[Raw data]
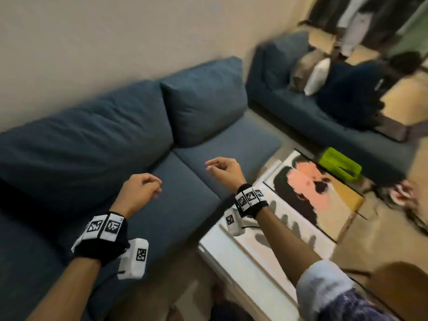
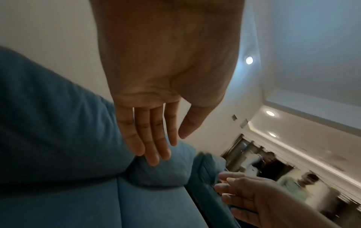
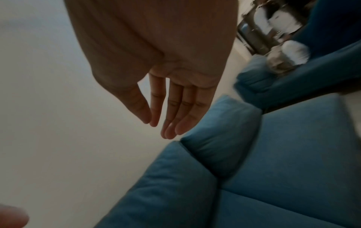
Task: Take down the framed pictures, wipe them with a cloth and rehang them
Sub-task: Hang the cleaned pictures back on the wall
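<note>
Two framed pictures lie flat to the right of the sofa. One is a pink, black and tan abstract (image 1: pixel 308 191); the other is white with grey strokes (image 1: pixel 284 228). A lime-green object (image 1: pixel 340 166), possibly the cloth, rests at the far corner of the pink picture. My left hand (image 1: pixel 152 186) (image 2: pixel 170 146) and right hand (image 1: pixel 213 166) (image 3: pixel 158 128) hover over the blue sofa seat (image 1: pixel 185 205). Both are empty with relaxed fingers. Neither touches the pictures. The wall (image 1: pixel 92 42) above the sofa shows no frames.
A second blue sofa (image 1: pixel 301 107) with grey and white cushions stands at the back right. People stand blurred in the far room (image 2: pixel 273 166). A brown rounded object (image 1: pixel 403 286) sits at the lower right. The picture is motion-blurred.
</note>
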Tool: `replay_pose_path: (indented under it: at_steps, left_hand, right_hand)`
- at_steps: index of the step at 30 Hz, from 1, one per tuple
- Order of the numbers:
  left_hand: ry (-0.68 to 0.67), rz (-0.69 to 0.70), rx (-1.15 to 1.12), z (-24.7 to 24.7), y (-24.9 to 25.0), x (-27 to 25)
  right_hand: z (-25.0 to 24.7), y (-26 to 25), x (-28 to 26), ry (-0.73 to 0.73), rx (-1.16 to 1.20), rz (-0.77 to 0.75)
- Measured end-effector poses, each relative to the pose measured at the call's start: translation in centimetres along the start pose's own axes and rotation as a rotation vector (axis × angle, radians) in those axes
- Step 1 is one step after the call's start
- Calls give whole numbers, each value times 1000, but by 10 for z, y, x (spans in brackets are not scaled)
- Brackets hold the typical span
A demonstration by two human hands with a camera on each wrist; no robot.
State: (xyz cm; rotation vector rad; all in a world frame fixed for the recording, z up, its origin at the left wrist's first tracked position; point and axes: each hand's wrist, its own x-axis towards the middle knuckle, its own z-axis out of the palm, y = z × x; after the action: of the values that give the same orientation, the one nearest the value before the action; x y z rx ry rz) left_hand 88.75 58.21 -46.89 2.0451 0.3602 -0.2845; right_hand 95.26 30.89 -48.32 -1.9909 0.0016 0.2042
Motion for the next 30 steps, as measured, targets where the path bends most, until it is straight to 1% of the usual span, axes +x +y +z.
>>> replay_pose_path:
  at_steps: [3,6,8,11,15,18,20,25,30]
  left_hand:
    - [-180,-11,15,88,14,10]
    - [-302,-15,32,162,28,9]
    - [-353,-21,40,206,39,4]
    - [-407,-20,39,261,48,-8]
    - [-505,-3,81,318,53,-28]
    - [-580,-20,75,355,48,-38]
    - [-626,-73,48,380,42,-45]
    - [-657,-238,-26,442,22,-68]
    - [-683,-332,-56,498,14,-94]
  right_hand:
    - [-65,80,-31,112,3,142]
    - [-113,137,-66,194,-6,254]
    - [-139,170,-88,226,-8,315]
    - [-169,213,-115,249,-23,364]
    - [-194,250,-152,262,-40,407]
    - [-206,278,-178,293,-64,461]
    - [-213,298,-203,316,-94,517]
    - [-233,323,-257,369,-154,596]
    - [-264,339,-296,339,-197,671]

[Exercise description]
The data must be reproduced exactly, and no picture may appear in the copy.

[Response to this task]
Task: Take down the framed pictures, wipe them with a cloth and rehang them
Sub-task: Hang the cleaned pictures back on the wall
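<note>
Two framed pictures lie flat to the right of the sofa. One is a pink, black and tan abstract (image 1: pixel 308 191); the other is white with grey strokes (image 1: pixel 284 228). A lime-green object (image 1: pixel 340 166), possibly the cloth, rests at the far corner of the pink picture. My left hand (image 1: pixel 152 186) (image 2: pixel 170 146) and right hand (image 1: pixel 213 166) (image 3: pixel 158 128) hover over the blue sofa seat (image 1: pixel 185 205). Both are empty with relaxed fingers. Neither touches the pictures. The wall (image 1: pixel 92 42) above the sofa shows no frames.
A second blue sofa (image 1: pixel 301 107) with grey and white cushions stands at the back right. People stand blurred in the far room (image 2: pixel 273 166). A brown rounded object (image 1: pixel 403 286) sits at the lower right. The picture is motion-blurred.
</note>
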Tool: `replay_pose_path: (indented under it: at_steps, left_hand, right_hand)`
- at_steps: index of the step at 30 Hz, from 1, one per tuple
- Order of the numbers:
  left_hand: ry (-0.68 to 0.67), rz (-0.69 to 0.70), rx (-1.15 to 1.12), z (-24.7 to 24.7), y (-24.9 to 25.0), x (-27 to 25)
  right_hand: z (-25.0 to 24.7), y (-26 to 25), x (-28 to 26), ry (-0.73 to 0.73), rx (-1.16 to 1.20), rz (-0.77 to 0.75)
- Measured end-effector poses, each relative to the pose measured at the call's start: translation in centimetres along the start pose's own axes and rotation as a rotation vector (axis × angle, radians) in those axes
- Step 1 is one step after the call's start
- Calls give whole numbers, each value times 1000, but by 10 for z, y, x (spans in brackets are not scaled)
- Brackets hold the typical span
A demonstration by two human hands with a camera on each wrist; no robot.
State: (xyz cm; rotation vector rad; all in a world frame fixed for the recording, z up, its origin at the left wrist's first tracked position; point and axes: each hand's wrist, its own x-axis towards the middle knuckle, its own z-axis out of the palm, y = z × x; after the action: of the values that give the same orientation, the one nearest the value before the action; x y z rx ry rz) left_hand 88.75 58.21 -46.89 2.0451 0.3602 -0.2845; right_hand 95.26 30.89 -48.32 -1.9909 0.0016 0.2042
Motion for the next 30 steps, as measured, targets where the path bends most, until it is straight to 1% of the usual span, axes +x +y +z.
>>> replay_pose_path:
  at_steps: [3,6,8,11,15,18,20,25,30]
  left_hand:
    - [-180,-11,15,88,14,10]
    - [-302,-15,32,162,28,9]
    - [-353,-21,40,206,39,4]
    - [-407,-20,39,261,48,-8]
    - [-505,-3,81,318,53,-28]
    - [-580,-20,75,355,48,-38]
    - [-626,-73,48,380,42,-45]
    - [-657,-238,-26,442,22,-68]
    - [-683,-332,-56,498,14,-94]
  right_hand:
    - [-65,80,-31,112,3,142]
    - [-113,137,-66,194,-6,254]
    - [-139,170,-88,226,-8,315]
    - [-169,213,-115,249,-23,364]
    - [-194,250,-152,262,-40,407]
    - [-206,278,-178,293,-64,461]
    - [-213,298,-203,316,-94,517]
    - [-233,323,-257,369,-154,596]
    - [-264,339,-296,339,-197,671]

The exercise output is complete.